In 2003, a panel from the College Football Hall of Fame and CBS Sports chose Riegels' "Wrong way run in the Rose Bowl" one of six "Most Memorable Moments of the Century."

==Quotes from and about the 1929 Rose Bowl==

- "He's running the wrong way. Let's see how far he can go."—Georgia Tech head coach Bill Alexander
- "What am I seeing? What's wrong with me? Am I crazy? Am I crazy? Am I crazy?"—Broadcaster Graham McNamee, calling the game on radio
- "Coach, I can't do it. I've ruined you, I've ruined myself, I've ruined the University of California. I couldn't face that crowd to save my life."

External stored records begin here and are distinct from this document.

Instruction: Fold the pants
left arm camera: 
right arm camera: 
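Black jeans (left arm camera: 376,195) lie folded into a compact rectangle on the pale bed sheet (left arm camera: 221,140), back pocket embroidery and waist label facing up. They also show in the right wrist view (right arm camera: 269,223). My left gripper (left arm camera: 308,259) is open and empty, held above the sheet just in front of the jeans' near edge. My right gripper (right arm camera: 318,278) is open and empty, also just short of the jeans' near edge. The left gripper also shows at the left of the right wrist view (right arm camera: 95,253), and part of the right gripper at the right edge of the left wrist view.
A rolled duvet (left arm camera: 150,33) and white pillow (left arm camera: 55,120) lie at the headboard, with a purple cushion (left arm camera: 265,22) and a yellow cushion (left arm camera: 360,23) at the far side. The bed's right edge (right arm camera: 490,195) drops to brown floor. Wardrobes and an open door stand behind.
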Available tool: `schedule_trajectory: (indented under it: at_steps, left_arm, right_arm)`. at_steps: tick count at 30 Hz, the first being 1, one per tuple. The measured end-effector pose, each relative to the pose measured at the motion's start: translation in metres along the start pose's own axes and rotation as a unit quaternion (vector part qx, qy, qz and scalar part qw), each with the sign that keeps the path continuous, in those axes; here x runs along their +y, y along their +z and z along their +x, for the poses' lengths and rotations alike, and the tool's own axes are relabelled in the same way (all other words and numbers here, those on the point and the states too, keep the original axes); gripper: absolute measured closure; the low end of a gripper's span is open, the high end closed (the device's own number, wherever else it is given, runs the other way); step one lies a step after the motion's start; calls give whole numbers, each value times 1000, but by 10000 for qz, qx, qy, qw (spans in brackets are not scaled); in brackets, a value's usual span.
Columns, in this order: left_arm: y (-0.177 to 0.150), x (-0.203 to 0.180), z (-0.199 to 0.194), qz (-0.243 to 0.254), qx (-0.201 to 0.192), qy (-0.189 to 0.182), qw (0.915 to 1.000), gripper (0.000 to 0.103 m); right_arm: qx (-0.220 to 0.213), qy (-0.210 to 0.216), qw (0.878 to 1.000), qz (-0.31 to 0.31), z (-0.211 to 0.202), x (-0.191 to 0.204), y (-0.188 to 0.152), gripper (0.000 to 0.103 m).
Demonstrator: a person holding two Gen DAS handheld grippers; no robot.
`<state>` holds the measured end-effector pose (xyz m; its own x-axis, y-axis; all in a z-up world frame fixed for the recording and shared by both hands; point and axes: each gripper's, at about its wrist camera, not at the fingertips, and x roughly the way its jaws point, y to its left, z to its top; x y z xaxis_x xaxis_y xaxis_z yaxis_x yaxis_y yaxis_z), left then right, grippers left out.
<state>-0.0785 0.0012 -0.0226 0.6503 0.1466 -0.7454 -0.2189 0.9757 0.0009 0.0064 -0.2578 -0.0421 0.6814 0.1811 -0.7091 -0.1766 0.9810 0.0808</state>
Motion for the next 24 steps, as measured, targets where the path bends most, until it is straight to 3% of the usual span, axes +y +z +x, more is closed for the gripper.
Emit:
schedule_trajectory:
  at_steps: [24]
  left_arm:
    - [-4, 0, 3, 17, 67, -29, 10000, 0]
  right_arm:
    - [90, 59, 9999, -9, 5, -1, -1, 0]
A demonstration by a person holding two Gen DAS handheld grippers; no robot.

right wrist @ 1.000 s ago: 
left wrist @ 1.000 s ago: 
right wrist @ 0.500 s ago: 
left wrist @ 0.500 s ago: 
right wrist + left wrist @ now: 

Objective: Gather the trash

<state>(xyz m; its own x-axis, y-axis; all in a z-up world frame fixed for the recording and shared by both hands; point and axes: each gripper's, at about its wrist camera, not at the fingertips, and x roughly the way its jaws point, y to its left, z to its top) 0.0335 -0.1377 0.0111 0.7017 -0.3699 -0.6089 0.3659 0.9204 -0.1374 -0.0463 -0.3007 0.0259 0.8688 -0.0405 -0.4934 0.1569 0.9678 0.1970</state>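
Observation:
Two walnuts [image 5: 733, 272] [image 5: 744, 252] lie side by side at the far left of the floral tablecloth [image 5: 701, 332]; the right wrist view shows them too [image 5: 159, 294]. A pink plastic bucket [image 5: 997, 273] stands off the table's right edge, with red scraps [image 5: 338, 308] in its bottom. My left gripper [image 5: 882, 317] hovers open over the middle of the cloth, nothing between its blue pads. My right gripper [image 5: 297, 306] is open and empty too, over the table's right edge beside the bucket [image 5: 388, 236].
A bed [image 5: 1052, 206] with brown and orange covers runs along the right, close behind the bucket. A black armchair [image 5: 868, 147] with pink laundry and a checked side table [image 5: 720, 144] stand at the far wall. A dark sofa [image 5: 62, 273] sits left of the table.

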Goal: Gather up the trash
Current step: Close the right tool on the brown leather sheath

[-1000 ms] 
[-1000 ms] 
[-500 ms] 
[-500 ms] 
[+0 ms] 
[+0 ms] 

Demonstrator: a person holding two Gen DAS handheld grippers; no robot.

  - "Roy, get up and go back out there — the game is only half over."—Halftime exchange between Riegels and head coach Nibs Price
- "For many years I've had to go along and laugh whenever my wrong-way run was brought up, even though I've grown tired listening and reading about it. But it certainly wasn't the most serious thing in the world. I regretted doing it, even as you do, but you'll get over it."—Letter from Riegels to Paramount High School's Jan Bandringa in 1957. Bandringa had intercepted a pass only to run it 55 yards into his own end zone, resulting in a safety for Centennial High, who won the game 9–7.
- When presented his membership card into the Georgia Tech Lettermen's Club, Riegels quipped, "Believe me, I feel I've earned this."